Posted by Steve Loughran <st...@hortonworks.com>.


On 2 Oct 2018, at 04:44, tigerquoll <ti...@outlook.com>> wrote:

Hi Steve,
I think that passing a kerberos keytab around is one of those bad ideas that
is entirely appropriate to re-question every single time you come across it.
It has been used already in spark when interacting with Kerberos systems
that do not support delegation tokens. Any such system will eventually stop
talking to Spark once the passed Kerberos tickets expire and are unable to
be renewed.

It is one of those "best bad idea we have" type situations that has arisen,
been discussed to death, and finally, grudgingly, an interim-only solution
settled on as passing the keytab to the worker to renew Kerberos tickets.

Spark AM, generally, with it pushing out tickets to the workers,  I don't believe the workers get to see the keytab —do they?

Gabor's illustration in the kafka SPIP is probably the best illustration of it I've ever seen
https://docs.google.com/document/d/1ouRayzaJf_N5VQtGhVq9FURXVmRpXzEEWYHob0ne3NY/edit#


A
long-time notable offender in this area is secure Kafka.
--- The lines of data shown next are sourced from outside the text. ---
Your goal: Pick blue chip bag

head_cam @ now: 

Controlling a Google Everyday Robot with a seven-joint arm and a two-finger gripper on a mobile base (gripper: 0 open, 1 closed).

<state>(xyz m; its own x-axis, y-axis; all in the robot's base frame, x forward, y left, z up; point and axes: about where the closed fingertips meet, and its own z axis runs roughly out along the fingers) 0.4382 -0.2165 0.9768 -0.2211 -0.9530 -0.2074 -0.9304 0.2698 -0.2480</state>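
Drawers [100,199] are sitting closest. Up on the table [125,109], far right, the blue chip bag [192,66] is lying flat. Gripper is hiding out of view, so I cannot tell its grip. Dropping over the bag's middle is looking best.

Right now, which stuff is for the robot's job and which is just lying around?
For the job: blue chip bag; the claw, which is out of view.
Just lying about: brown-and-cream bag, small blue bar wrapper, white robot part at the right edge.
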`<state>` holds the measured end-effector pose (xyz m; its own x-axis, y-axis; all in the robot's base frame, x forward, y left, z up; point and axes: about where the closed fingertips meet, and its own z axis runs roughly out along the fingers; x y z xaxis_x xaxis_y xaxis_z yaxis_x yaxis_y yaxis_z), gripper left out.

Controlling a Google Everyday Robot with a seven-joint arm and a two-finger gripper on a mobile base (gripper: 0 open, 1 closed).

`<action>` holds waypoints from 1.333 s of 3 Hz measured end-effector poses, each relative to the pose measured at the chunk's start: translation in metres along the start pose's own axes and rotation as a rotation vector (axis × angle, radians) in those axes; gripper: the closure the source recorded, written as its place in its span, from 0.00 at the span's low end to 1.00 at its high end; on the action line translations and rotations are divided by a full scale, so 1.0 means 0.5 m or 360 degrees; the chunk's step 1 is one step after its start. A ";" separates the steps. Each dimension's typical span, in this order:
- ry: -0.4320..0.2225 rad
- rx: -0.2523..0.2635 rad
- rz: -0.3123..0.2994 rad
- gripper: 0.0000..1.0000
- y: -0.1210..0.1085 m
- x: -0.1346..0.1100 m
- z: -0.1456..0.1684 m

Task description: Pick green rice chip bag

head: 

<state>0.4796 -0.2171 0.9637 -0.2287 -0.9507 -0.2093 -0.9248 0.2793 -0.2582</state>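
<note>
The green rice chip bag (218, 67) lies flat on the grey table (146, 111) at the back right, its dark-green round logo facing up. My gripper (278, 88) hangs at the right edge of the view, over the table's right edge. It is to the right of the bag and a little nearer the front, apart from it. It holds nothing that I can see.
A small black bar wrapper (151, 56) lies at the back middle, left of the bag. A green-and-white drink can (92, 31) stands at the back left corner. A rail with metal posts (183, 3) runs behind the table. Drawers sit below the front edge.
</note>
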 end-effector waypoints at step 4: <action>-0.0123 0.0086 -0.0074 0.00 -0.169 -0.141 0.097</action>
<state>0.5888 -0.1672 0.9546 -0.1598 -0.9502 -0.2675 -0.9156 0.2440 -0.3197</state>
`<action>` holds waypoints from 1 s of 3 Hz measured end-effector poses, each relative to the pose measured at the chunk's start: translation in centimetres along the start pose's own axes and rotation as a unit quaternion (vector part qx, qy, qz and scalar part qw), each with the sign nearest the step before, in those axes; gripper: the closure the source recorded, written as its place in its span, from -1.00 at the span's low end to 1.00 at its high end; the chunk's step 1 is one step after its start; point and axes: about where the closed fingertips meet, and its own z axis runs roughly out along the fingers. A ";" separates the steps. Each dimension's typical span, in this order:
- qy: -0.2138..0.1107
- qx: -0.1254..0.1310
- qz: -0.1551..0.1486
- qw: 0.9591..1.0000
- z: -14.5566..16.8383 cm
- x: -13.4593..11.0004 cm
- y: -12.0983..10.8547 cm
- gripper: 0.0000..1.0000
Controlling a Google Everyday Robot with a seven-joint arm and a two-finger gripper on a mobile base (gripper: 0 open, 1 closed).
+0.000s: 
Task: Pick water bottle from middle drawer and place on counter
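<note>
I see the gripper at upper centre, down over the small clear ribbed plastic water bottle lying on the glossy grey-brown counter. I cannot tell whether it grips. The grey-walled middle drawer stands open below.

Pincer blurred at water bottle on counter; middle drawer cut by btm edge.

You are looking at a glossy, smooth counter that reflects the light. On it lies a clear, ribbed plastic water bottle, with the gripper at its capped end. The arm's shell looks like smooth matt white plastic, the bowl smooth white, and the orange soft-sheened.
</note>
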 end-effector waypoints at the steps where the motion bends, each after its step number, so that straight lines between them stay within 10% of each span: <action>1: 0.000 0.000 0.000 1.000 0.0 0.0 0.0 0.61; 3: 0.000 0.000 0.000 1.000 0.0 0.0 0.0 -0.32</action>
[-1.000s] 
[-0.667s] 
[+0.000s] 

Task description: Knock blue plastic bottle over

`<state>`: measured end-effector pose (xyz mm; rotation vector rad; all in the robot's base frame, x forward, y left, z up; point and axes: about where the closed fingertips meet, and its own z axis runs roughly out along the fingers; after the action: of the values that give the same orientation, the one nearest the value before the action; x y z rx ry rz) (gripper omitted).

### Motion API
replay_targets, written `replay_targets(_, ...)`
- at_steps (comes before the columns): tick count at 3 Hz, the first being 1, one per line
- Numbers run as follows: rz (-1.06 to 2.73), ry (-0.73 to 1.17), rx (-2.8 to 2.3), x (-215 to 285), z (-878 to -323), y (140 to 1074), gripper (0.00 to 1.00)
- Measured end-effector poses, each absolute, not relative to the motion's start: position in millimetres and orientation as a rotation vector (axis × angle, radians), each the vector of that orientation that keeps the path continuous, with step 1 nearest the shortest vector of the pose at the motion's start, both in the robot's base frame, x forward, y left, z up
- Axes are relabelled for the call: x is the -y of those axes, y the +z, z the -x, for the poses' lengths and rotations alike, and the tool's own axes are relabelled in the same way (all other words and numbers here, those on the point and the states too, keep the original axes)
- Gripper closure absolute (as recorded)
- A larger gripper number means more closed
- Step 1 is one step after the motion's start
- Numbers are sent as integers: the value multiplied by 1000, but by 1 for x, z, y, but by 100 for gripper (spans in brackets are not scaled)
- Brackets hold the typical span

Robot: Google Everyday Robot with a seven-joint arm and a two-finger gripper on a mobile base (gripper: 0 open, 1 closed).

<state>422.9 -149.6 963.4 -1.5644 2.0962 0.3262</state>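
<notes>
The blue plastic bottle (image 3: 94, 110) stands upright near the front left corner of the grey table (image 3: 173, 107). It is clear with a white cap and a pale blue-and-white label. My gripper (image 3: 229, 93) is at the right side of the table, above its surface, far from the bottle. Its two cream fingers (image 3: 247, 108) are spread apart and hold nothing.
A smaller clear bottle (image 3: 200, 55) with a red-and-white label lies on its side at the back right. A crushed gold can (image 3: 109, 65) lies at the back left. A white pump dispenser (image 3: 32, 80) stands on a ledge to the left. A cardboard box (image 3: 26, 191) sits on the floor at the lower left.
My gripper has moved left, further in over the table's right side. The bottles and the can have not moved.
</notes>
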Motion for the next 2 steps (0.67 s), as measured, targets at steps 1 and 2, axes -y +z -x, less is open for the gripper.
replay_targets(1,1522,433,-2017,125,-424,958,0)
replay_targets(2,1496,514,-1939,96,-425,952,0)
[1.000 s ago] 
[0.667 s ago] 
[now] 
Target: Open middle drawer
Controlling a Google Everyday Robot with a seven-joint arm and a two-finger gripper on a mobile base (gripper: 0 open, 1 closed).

Thankfully Kafka
delegation tokens are soon to be supported in spark, removing the need to
pass keytabs around when interacting with Kafka.

This particular thread could probably be better renamed as Generic
Datasource v2 support for Kerberos configuration - I would like to divert
from conversation on alternate architectures that could handle a lack of
delegation tickets (it is a worthwhile conversation, but a long and involved
one that will distract from this particular narrowly defined topic), and
focus just on configuration. information.   A very quick look through
various client code has identified at least the following configuration
information that potentially could be of use to a datasource that uses
Kerberos.

* krb5ConfPath
* kerberos debugging flags

mmm. https://steveloughran.gitbooks.io/kerberos_and_hadoop/content/sections/secrets.html

FWIW, Hadoop 2.8+ has the KDiag entry point which can also be run inside an application —though there's always the risk that going near UGI too early can "collapse" kerberos state too early

https://github.com/apache/hadoop/blob/trunk/hadoop-common-project/hadoop-common/src/main/java/org/apache/hadoop/security/KDiag.java

if Spark needs something like that for 2.7.x too, copying & repackaging that class would be a place to start


* spark.security.credentials.${service}.enabled
* JAAS config
* ZKServerPrincipal ??

It is entirely feasible that each datasource may require its own unique
Kerberos configuration (e.g. You are pulling from a external datasource that
has a different KDC then the yarn cluster you are running on).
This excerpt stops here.